__WORK REQUIRED__:
Take from the data every line in which the word "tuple" is found.

DATA below:

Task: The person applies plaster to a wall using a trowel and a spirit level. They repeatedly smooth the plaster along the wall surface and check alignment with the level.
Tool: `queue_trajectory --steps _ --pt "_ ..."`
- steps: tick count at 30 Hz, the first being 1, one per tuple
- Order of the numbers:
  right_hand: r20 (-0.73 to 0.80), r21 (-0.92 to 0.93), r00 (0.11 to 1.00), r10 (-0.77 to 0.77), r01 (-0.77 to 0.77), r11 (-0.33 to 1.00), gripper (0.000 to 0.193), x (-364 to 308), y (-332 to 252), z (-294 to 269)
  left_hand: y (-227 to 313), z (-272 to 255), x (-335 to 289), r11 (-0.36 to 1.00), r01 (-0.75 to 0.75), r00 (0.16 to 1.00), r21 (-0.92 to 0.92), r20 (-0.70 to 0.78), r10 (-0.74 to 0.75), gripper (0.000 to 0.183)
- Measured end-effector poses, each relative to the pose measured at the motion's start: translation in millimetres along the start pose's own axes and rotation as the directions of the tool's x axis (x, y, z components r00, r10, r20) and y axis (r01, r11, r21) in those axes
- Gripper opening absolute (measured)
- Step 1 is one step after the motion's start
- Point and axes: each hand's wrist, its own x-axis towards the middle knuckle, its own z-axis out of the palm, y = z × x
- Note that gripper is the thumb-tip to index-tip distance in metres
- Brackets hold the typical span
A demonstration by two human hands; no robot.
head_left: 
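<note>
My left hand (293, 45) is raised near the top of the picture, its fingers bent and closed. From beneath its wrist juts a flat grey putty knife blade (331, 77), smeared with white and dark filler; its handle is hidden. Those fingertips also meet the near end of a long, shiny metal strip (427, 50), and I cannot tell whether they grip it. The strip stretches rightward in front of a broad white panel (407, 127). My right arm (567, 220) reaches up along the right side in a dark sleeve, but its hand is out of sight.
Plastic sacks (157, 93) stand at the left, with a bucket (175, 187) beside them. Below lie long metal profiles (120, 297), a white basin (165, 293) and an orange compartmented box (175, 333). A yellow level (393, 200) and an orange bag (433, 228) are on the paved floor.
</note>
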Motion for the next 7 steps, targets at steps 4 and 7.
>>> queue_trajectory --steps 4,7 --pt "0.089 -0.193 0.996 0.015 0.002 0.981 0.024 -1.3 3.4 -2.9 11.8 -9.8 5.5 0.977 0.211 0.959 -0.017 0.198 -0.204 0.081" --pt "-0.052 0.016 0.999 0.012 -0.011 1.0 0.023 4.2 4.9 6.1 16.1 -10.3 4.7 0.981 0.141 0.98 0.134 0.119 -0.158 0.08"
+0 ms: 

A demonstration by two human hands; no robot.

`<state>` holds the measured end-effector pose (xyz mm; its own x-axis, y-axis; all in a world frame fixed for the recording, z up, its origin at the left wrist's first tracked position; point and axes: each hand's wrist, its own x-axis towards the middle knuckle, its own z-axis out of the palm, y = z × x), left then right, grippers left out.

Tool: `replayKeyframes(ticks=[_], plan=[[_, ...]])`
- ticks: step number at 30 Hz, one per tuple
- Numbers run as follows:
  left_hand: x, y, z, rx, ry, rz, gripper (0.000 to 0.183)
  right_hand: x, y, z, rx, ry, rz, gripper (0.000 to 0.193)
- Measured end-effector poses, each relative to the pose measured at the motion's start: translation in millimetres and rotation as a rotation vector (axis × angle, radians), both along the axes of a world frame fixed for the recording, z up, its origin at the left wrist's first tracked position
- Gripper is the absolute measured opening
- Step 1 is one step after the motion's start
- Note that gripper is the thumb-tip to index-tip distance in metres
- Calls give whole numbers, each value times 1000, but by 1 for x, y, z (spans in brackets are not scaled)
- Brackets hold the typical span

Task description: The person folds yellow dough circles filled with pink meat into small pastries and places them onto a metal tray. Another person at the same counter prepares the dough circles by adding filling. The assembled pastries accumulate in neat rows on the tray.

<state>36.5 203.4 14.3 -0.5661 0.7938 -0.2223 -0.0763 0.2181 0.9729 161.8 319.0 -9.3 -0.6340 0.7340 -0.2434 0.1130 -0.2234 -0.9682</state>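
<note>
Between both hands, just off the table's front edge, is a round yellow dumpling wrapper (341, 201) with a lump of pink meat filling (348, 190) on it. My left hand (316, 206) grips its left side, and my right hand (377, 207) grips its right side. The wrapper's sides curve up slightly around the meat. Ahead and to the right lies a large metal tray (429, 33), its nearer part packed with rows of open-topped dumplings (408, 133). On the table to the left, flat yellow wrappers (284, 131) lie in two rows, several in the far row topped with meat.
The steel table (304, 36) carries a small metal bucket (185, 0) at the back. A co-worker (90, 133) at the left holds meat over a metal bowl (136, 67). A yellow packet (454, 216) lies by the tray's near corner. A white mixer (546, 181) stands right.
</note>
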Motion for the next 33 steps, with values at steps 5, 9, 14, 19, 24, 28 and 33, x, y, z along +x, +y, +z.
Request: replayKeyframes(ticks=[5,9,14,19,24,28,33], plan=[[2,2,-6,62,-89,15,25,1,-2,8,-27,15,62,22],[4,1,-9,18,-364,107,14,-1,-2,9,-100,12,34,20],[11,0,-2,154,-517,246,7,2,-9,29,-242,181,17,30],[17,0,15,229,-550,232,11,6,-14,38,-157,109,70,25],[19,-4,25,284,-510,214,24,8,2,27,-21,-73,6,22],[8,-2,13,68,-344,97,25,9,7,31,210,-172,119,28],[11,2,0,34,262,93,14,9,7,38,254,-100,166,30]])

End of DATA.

__FINISHED EXERCISE__:
- steps: tick count at 30 Hz, the first being 1, one per tuple
- ticks: step number at 30 Hz, one per tuple

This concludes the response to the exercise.